No, the problem here wasn’t racially motivated, or even religiously motivated. It was an issue of nationalism. Esther’s people didn’t assimilate into the Babylonian empire as they had been expected to. They always kept themselves separate and continued to pray that one day they would be able to return to Judah. This alone would have upset any king’s advisor. And then for Mordecai to refuse to lay flat on his face when Haman went past – well, that was that as far as Haman was concerned.
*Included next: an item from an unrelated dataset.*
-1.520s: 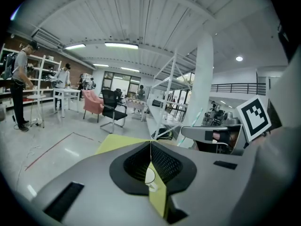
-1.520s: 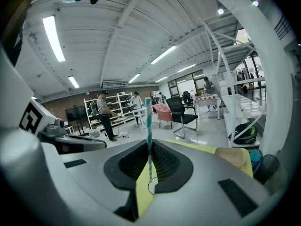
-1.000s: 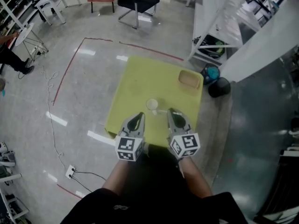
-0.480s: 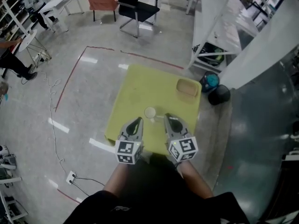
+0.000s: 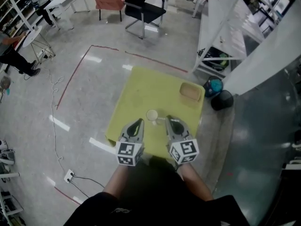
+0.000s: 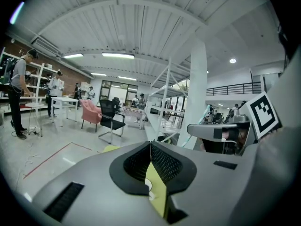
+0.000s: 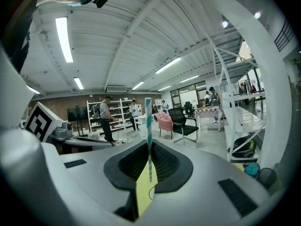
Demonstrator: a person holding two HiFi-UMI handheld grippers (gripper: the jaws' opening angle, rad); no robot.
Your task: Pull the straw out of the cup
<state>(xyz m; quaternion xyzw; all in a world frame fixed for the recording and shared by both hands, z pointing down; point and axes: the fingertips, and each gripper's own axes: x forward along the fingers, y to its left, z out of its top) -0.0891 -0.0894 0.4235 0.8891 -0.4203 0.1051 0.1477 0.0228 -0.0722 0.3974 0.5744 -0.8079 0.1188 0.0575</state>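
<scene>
Yellow table (image 5: 141, 86) stands on a grey workshop floor, and both grippers hover at its near edge. Nearest, the right gripper (image 7: 149, 157) is clamped on the striped straw (image 7: 148, 121), which stands upright between its jaws with its top well above them. The left gripper (image 6: 150, 149) has its jaws pressed together on nothing. Just beyond the tips sits the cup (image 5: 152, 115), between the two grippers. The straw's lower end seems clear of it, though the head view is too small to confirm; if so, the pull is essentially done. Against a second ago, grippers and cup keep nearly the same relation, and only the head camera's framing has drifted. Farther off are a tan tray (image 5: 190, 92) and a black chair (image 5: 143, 4).
</scene>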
Second – where is God in this story?? If you read the book of Esther, you will find that God isn’t mentioned even once in the entire book! Not one time! So they can’t claim “God told us to kill 75,500 people.” This was something the Jews did all on their own with no heavenly direction and no one to blame. They were simply getting revenge on their enemies with the king’s approval. And although it doesn’t say I suspect they were taking out four generations of frustration at their exile on their captives as well. No reconciliation there. No forgiveness. No restraint.
God does not direct us to revenge. Not as individuals or as nations. “Vengeance s mine, says the Lord.” Rather than revenge, God directs us to reconcile with our enemies, with those who disagree with us, with those who are different from us in any way.
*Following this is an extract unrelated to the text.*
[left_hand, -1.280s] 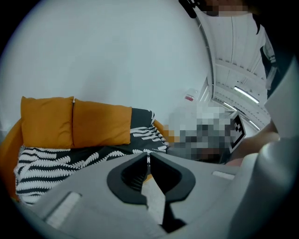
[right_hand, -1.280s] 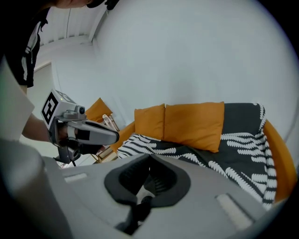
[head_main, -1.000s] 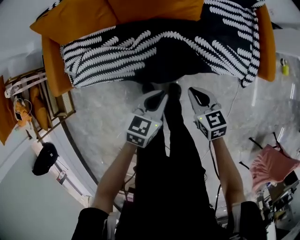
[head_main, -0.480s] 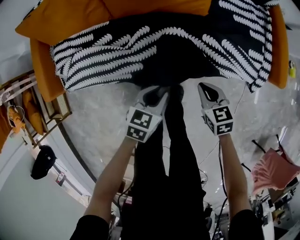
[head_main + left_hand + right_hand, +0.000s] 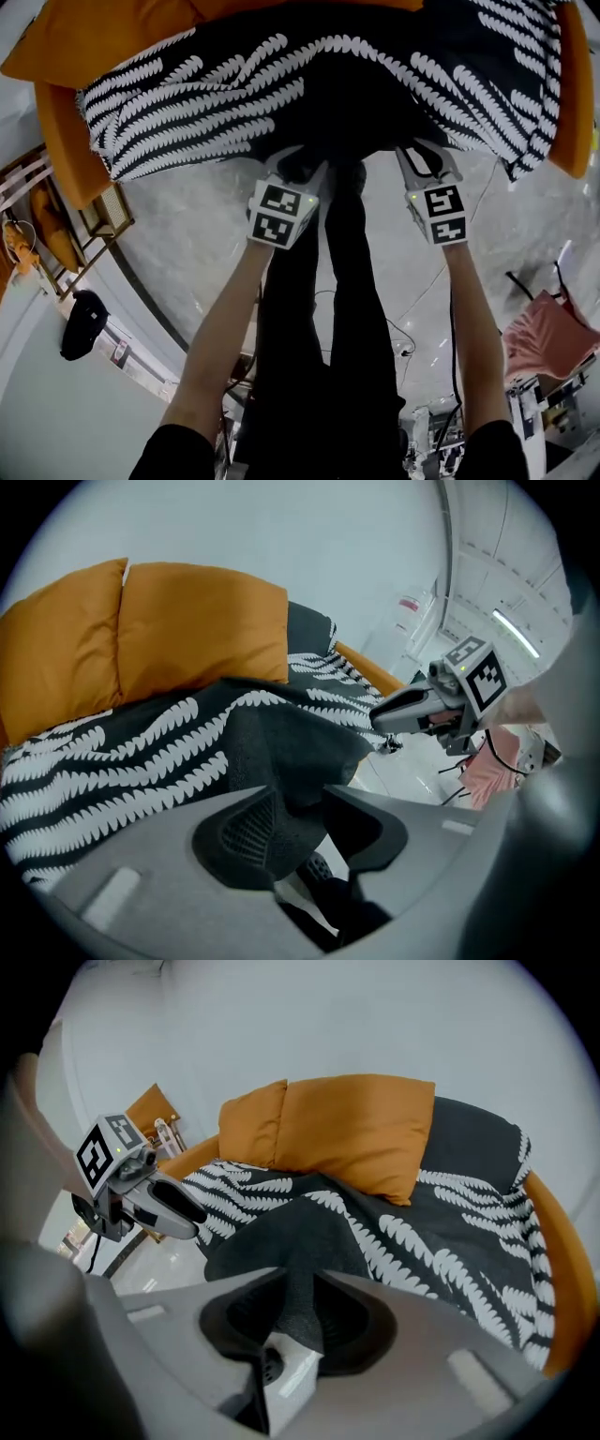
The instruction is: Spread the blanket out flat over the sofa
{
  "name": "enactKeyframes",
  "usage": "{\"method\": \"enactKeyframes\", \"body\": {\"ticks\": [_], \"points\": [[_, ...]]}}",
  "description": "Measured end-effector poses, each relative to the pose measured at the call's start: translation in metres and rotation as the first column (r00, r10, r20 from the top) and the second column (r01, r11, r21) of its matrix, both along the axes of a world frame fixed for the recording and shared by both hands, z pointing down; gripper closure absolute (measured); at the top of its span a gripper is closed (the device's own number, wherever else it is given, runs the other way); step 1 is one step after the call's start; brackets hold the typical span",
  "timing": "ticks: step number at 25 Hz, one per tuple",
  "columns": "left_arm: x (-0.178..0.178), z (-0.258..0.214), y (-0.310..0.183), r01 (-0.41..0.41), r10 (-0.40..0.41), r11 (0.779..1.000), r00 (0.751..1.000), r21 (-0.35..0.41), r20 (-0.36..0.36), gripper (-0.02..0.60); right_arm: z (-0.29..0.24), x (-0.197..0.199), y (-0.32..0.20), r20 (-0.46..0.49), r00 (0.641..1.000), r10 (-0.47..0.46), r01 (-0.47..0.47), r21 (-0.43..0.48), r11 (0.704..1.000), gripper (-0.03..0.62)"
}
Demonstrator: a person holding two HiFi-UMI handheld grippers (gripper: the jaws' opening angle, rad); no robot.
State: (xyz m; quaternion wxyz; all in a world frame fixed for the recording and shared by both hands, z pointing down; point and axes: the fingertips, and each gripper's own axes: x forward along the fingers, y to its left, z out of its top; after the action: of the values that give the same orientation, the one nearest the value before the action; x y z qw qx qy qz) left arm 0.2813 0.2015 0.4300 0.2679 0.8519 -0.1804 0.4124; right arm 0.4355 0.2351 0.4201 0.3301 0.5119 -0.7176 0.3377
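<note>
A black blanket (image 5: 187, 103) with white fern print lies over the orange sofa (image 5: 64, 150), its front edge hanging at the seat's rim. My left gripper (image 5: 292, 171) and right gripper (image 5: 425, 157) are both at that front edge, side by side. In the left gripper view the left gripper (image 5: 302, 810) has a dark fold of blanket (image 5: 281, 752) between its jaws. In the right gripper view the right gripper (image 5: 295, 1305) has a strip of blanket (image 5: 305, 1241) hanging between jaws that stand apart from it. Both pairs of jaws have just been opening. Each view also shows the other one: right gripper (image 5: 412, 710), left gripper (image 5: 164, 1208).
Two orange cushions (image 5: 356, 1129) lean on the sofa back. The person's dark legs (image 5: 328, 309) stand on the marble floor between the grippers. A wooden rack (image 5: 103, 211) and a black bag (image 5: 82, 319) sit at the left, a pink cloth (image 5: 548, 337) at the right.
Both grippers have moved toward the sofa's front edge, bringing the blanket's hem down with them. The sofa fills more of the head view.
</note>
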Motion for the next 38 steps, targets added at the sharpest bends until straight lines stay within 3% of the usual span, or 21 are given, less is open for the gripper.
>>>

Reconciliation means “to cause to exist in harmony” and “to bring into balance”. We use the word reconciliation in our denomination almost as a synonym for anti-racism, but it is so much more than just not acting out on racial prejudice. It means living in harmony with each other. Just as a song has different parts, different tunes that all go together to make a beautiful sounding whole, so harmony among people must have differences as well. To be reconciled to one another doesn’t mean that we need to be all alike. It doesn’t even mean existing in total agreement with each other. To be reconciled to one another means living according to God’s direction. To forgive each other as we are forgiven by God. To love one another as we are loved by God.
It is in order that we all be reconciled to one another and to God that Jesus was sent to teach us, as Paul says in 2 Corinthians 5:17-19 Therefore, if anyone is in Christ, he is a new creation; the old has gone, the new has come! 18All this is from God, who reconciled us to himself through Christ and gave us the ministry of reconciliation: 19that God was reconciling the world to himself in Christ, not counting men's sins against them. And he has committed to us the message of reconciliation.
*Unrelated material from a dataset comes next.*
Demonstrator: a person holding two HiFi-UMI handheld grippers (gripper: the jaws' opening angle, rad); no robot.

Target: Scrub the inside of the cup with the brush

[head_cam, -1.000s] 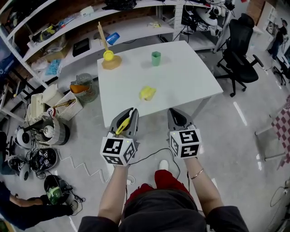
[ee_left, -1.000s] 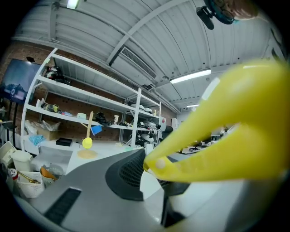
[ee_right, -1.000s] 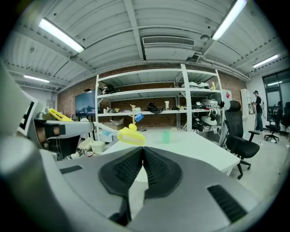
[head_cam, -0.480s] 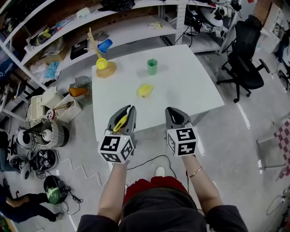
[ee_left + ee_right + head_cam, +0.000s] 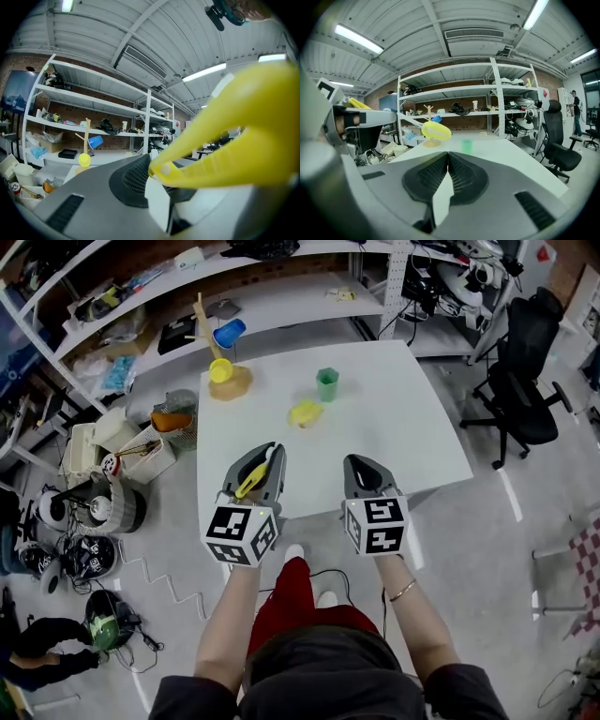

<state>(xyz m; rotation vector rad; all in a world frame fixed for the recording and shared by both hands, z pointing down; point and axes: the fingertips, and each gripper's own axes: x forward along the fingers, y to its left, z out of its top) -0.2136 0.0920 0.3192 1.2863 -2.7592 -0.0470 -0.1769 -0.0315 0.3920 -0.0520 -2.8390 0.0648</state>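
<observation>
- The left tool [image 5: 267,450] is clamping a yellow brush [image 5: 251,486], hovering over the near edge of the white tabletop [image 5: 403,437].
- The right tool [image 5: 360,461] is hovering beside it, jaws pressed together on nothing.
- The green cup [image 5: 326,384] is standing upright on the far side of the tabletop, with a yellow object [image 5: 305,412] lying just near-left of it.
- A wooden cup stand [image 5: 228,382] is sitting at the far left corner.

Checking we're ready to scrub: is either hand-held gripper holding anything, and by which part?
The left hand-held gripper pinches the yellow brush by one end; the right hand-held gripper is shut and empty.
</observation>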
Before we knew Christ, before we understood his teachings, the Word of God, we could seek revenge. We could hate. But now that we are in Christ, we can’t do that any more. We can’t even hate those who hate us, but must find a way to reconcile, to live in harmony with even our enemies.
On this Reconciliation Sunday let us give not just our money, but also our hearts to the effort of reconciling ourselves to each other and especially to God. Let us make an example to all the world by living in harmony with our brothers and sisters, regardless of the differences or disagreements between us. Let us live in such a way that a slaughter like the one that took place in Babylon in Esther’s day can’t ever happen again. Let us live in the way Jesus taught us, that all the hatred and prejudice and feelings of superiority of one over another may be erased, that all the nations of the world may be reconciled and healed, in God’s name.